**REQUIREMENT**
Transcribe exactly the lines that begin the material and continue through the line containing "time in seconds". Leave out whatever follows.

**TASK MATERIAL**
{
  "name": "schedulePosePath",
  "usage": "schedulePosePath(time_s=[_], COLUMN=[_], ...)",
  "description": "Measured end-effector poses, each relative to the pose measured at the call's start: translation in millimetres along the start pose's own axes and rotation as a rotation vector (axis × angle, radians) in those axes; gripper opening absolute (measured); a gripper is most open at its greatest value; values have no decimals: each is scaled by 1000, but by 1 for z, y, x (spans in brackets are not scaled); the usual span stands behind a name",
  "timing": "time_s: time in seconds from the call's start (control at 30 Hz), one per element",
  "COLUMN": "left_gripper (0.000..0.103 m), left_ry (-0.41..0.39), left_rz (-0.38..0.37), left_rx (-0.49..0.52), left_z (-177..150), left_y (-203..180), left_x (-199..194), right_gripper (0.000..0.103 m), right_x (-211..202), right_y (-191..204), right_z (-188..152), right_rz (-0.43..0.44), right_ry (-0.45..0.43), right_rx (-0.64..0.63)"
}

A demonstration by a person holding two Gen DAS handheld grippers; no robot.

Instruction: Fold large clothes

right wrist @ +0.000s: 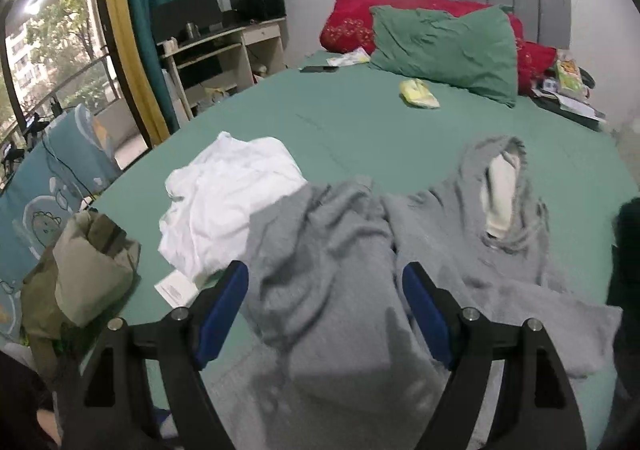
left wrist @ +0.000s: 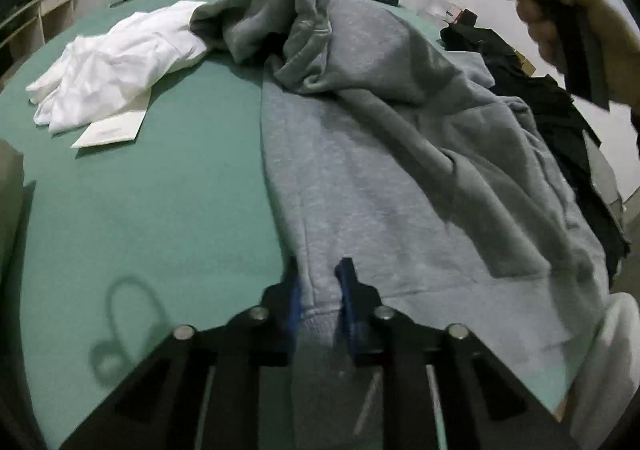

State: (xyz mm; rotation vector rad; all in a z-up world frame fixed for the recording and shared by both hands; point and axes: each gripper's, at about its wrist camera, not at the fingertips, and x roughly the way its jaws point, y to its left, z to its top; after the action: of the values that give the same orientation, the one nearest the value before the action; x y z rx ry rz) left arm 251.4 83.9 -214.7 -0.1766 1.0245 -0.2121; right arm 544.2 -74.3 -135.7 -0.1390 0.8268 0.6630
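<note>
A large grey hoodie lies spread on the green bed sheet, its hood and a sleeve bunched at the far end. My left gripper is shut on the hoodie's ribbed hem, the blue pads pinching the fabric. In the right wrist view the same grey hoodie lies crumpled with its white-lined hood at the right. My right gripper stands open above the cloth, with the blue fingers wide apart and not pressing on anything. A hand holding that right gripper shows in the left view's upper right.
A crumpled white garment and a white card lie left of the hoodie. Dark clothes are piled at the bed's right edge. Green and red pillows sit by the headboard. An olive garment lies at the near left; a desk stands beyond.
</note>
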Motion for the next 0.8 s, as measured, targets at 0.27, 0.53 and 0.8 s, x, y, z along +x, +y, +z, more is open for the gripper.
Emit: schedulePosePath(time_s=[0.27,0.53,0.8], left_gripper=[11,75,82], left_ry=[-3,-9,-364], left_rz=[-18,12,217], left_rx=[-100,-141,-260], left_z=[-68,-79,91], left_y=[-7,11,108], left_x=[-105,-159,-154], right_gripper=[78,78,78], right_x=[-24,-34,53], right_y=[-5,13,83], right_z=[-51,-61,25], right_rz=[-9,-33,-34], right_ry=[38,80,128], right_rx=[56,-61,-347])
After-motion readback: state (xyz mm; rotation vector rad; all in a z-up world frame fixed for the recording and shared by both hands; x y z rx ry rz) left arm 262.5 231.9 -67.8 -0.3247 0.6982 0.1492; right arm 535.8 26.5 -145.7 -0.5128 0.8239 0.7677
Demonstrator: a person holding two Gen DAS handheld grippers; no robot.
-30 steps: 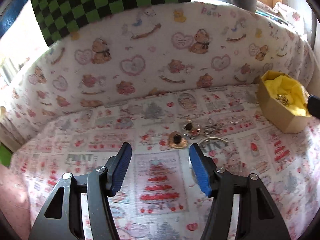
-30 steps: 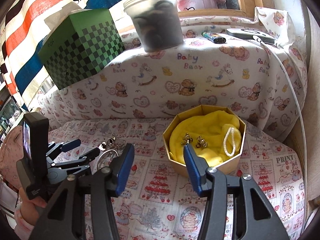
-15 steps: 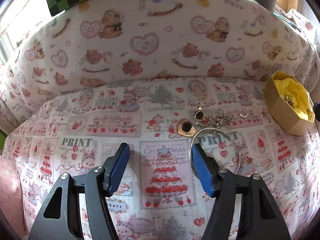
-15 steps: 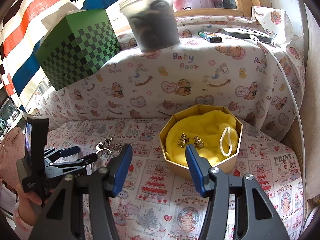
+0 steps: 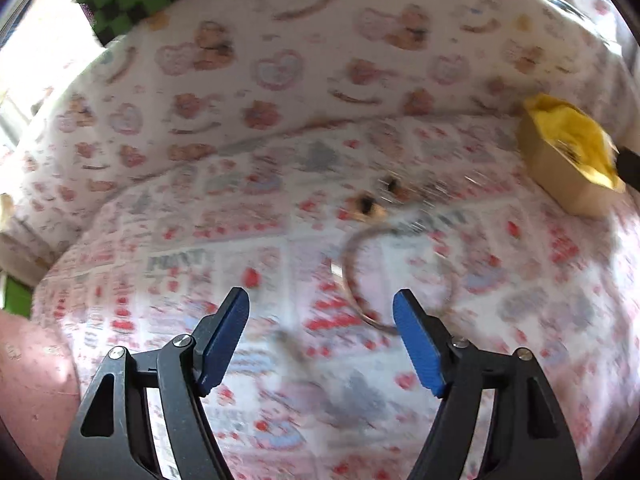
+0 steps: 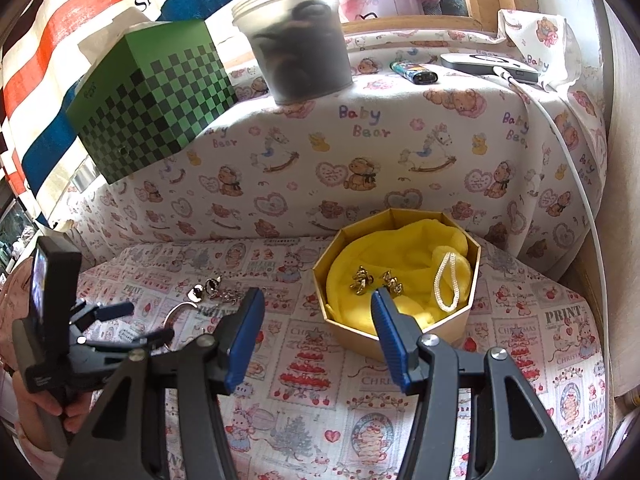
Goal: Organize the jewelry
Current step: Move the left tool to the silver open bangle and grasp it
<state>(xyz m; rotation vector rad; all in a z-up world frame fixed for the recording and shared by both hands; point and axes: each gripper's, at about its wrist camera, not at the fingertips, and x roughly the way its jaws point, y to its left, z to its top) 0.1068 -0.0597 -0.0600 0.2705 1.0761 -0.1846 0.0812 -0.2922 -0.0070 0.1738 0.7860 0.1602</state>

**REPLY**
{
  "name": "schedulePosePath",
  "usage": "schedulePosePath(time_s=[_], COLUMN=[_], ...)",
  "description": "Measured end-effector poses, each relative to the pose measured at the call's start: translation in millimetres along the start pose's own axes and rotation as a rotation vector (axis × angle, radians) in those axes; gripper opening absolute (measured); a gripper is most open at its greatest value; values have no decimals: each is scaled by 1000, but by 1 for z, y, x (spans in brackets are not scaled); the usual span stands behind a name",
  "timing": "time_s: time in seconds from the call's start (control at 30 Hz), one per element",

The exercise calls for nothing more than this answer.